### INSTRUCTIONS FOR THE TASK:
Lines before the one containing "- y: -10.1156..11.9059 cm" are to be left out; that line and every line after it, through the last line below, are to be reproduced exactly.

--- DATA EXTRACT Enclosed Below ---

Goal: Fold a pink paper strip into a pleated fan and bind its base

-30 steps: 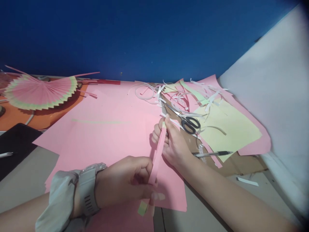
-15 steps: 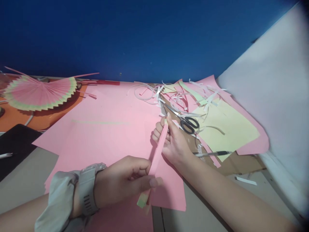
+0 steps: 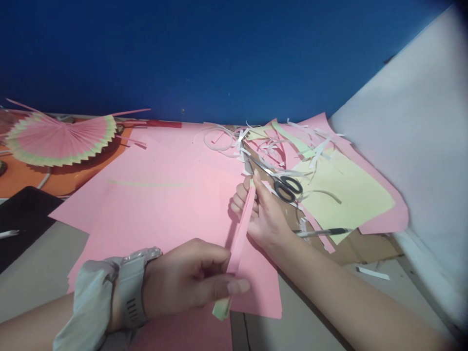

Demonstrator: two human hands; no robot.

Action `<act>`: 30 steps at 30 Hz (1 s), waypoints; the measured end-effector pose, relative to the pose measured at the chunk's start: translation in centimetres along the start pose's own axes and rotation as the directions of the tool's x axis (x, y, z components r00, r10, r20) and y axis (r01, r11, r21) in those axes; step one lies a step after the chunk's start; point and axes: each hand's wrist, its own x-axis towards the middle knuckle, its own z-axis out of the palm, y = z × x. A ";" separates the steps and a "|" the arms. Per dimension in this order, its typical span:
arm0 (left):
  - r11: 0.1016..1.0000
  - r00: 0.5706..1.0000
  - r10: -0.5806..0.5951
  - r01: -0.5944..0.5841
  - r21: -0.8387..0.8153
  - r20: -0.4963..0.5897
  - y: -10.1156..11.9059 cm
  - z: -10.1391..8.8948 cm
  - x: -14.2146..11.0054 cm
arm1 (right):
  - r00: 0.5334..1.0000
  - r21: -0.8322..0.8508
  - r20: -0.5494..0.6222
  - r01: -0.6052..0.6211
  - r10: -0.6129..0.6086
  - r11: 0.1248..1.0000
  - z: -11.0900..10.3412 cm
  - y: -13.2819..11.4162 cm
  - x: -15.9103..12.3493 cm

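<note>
A narrow folded strip of pink paper with pale green ends slants between my two hands, above pink sheets. My right hand grips its far end, thumb pressed against curled fingers. Near the lower end, my left hand pinches the strip between thumb and fingers; a watch and a pale scrunchie circle that wrist. The strip's green tip hangs out below the left thumb. Just beyond the right hand lie black-handled scissors, their blades pointing away to the left.
At the far left, a pleated pink and green paper fan lies over an orange surface. Paper scraps and a yellow sheet are at the right, with a pen. A blue wall rises behind.
My left thumb has slid slightly right across the strip, and the strip's lower end has shifted a little right and down. My right hand stays nearly still.
</note>
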 end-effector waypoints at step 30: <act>0.998 0.996 -0.001 -0.005 0.070 0.086 0.7 -0.1 -0.4 | 1.000 -0.012 0.016 0.006 -0.006 1.000 -0.1 -0.2 -0.1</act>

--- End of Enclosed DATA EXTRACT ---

### PROBLEM SOLUTION:
  - y: -10.1156..11.9059 cm
  - z: -10.1391..8.8948 cm
  - x: -14.2146..11.0054 cm
arm1 (right):
  - r00: 0.5334..1.0000
  - r21: -0.8322..0.8508
  - r20: -0.5494..0.6222
  - r01: -0.6052..0.6211
  - r10: -0.6129..0.6086
  - r11: 0.1248..1.0000
  - z: -11.0900..10.3412 cm
  - y: -13.2819..11.4162 cm
  - x: -15.9103..12.3493 cm

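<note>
A narrow folded strip of pink paper with pale green ends slants between my two hands, above pink sheets. My right hand grips its far end, thumb pressed against curled fingers. Near the lower end, my left hand pinches the strip between thumb and fingers; a watch and a pale scrunchie circle that wrist. The strip's green tip hangs out below the left thumb. Just beyond the right hand lie black-handled scissors, their blades pointing away to the left.
At the far left, a pleated pink and green paper fan lies over an orange surface. Paper scraps and a yellow sheet are at the right, with a pen. A blue wall rises behind.
My left thumb has slid slightly right across the strip, and the strip's lower end has shifted a little right and down. My right hand stays nearly still.
</note>
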 end-effector waypoints at step 30: <act>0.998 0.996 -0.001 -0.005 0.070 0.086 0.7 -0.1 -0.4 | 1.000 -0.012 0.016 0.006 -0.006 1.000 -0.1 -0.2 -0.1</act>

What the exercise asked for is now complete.